> _ACTIVITY_
Reproduce exactly, and solely, the lines running from the top of the data below through the line with "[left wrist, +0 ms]", both inclusive. Omit pictures.

> _Records drawn from a dataset_
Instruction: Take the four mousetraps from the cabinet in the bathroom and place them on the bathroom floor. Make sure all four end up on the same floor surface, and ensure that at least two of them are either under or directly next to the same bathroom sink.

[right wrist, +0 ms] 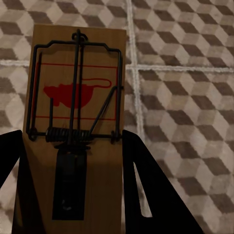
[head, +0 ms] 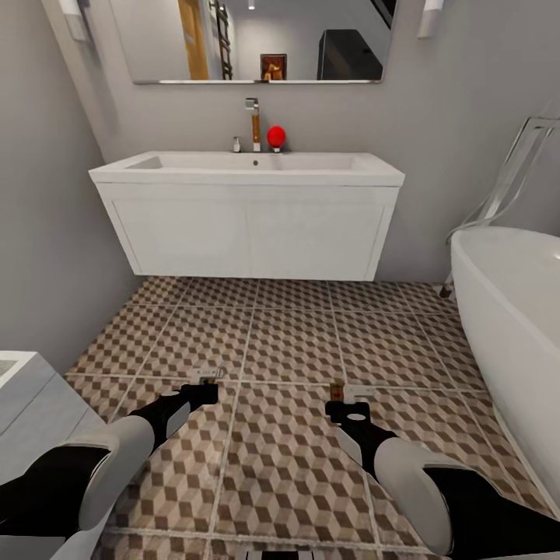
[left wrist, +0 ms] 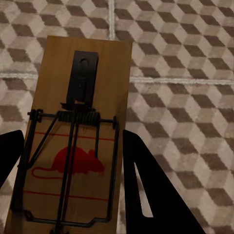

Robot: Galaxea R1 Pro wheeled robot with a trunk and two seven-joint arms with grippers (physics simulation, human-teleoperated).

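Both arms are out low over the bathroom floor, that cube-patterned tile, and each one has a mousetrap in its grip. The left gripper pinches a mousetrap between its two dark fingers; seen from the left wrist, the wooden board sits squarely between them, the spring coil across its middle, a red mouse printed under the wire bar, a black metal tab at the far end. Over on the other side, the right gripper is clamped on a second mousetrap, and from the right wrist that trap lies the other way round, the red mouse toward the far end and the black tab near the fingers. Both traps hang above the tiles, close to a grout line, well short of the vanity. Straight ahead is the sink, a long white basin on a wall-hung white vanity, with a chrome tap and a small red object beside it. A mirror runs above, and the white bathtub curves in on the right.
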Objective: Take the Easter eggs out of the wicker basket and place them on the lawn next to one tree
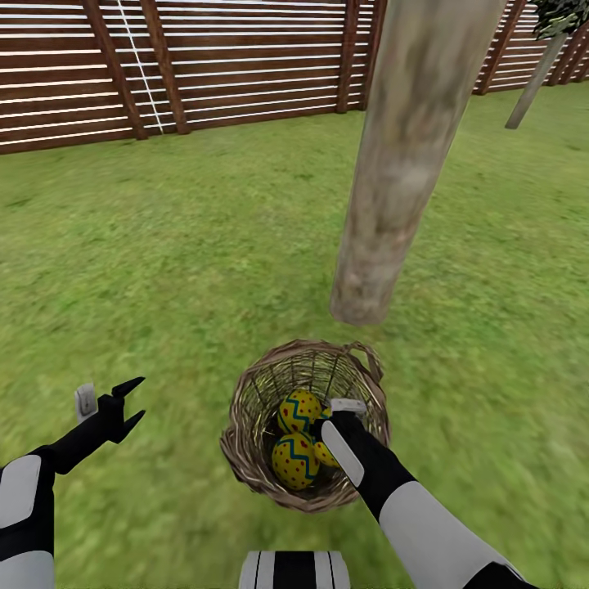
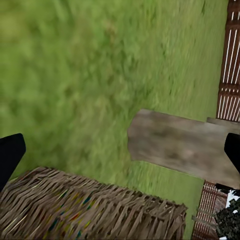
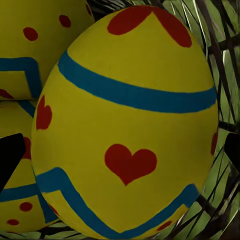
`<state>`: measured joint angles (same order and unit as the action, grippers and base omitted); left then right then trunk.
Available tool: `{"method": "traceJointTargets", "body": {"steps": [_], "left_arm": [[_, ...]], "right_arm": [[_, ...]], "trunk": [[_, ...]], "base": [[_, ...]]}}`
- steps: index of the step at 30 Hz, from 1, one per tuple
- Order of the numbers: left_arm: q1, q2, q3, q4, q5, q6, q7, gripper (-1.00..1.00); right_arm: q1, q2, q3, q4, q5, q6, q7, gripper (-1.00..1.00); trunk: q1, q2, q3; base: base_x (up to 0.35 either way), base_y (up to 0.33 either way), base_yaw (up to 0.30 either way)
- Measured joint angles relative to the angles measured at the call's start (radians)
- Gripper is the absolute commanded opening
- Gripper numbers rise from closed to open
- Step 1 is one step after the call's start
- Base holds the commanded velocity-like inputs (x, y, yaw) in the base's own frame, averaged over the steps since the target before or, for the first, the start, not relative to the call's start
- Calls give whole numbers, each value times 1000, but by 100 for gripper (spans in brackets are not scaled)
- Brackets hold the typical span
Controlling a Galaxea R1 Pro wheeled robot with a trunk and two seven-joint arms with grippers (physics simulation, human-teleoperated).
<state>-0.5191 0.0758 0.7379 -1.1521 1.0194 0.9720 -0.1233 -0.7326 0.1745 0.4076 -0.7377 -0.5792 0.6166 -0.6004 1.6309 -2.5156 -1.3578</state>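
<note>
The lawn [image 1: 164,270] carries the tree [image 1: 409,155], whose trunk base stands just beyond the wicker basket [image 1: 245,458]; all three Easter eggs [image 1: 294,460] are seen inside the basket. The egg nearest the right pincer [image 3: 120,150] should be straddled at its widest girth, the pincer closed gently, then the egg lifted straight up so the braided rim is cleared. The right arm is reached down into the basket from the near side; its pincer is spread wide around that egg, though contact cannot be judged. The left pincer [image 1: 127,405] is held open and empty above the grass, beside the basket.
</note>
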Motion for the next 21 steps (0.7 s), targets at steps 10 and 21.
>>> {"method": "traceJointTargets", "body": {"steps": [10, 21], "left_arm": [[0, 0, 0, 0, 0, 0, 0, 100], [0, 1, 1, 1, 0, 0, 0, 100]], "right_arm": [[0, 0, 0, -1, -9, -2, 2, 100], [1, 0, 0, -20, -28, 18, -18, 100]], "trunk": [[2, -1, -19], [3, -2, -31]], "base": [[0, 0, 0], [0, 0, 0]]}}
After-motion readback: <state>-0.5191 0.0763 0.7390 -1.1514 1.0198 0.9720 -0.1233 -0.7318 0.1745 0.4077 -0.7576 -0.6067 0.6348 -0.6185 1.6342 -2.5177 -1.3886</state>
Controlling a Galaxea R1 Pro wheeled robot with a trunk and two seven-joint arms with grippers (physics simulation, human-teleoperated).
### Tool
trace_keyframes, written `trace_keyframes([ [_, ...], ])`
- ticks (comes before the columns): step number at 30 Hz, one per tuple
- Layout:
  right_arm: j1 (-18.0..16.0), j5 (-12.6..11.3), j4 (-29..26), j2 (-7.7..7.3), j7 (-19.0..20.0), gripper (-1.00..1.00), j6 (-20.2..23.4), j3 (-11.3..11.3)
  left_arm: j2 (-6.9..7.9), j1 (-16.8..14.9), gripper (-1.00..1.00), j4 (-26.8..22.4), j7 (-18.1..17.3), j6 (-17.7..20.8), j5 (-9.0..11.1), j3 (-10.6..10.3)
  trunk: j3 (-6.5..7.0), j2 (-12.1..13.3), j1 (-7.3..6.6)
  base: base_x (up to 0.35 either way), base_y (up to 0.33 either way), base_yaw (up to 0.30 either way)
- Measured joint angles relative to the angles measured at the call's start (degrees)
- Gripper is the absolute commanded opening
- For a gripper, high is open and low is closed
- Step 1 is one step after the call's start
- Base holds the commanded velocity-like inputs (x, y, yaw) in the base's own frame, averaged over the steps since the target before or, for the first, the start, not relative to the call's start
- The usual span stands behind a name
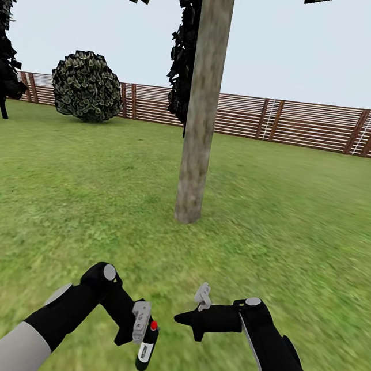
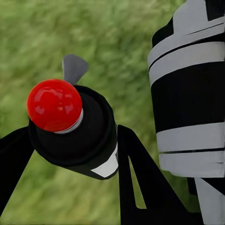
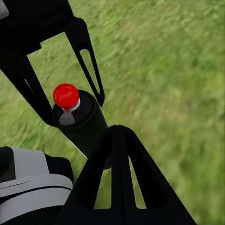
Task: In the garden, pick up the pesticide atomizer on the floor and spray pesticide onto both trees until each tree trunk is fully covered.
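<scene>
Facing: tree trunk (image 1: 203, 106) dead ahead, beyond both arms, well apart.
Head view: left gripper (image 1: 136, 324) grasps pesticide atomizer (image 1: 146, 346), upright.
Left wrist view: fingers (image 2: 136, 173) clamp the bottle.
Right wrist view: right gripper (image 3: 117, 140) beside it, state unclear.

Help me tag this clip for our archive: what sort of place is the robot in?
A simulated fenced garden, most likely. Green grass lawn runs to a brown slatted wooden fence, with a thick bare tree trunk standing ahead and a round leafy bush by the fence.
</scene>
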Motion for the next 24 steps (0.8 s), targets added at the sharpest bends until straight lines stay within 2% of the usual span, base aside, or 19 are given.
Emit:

> _OUTPUT BELOW_
Instruction: Take the four mousetraps from the cabinet in the bathroom and place them on the bathroom floor. Make sure all four end up on the same floor surface, and ensure that at least two of them are either under or directly next to the same bathroom sink.

[right wrist, +0 ms] 
[head, +0 ms] 
[left wrist, +0 ms] 

No further output is expected here.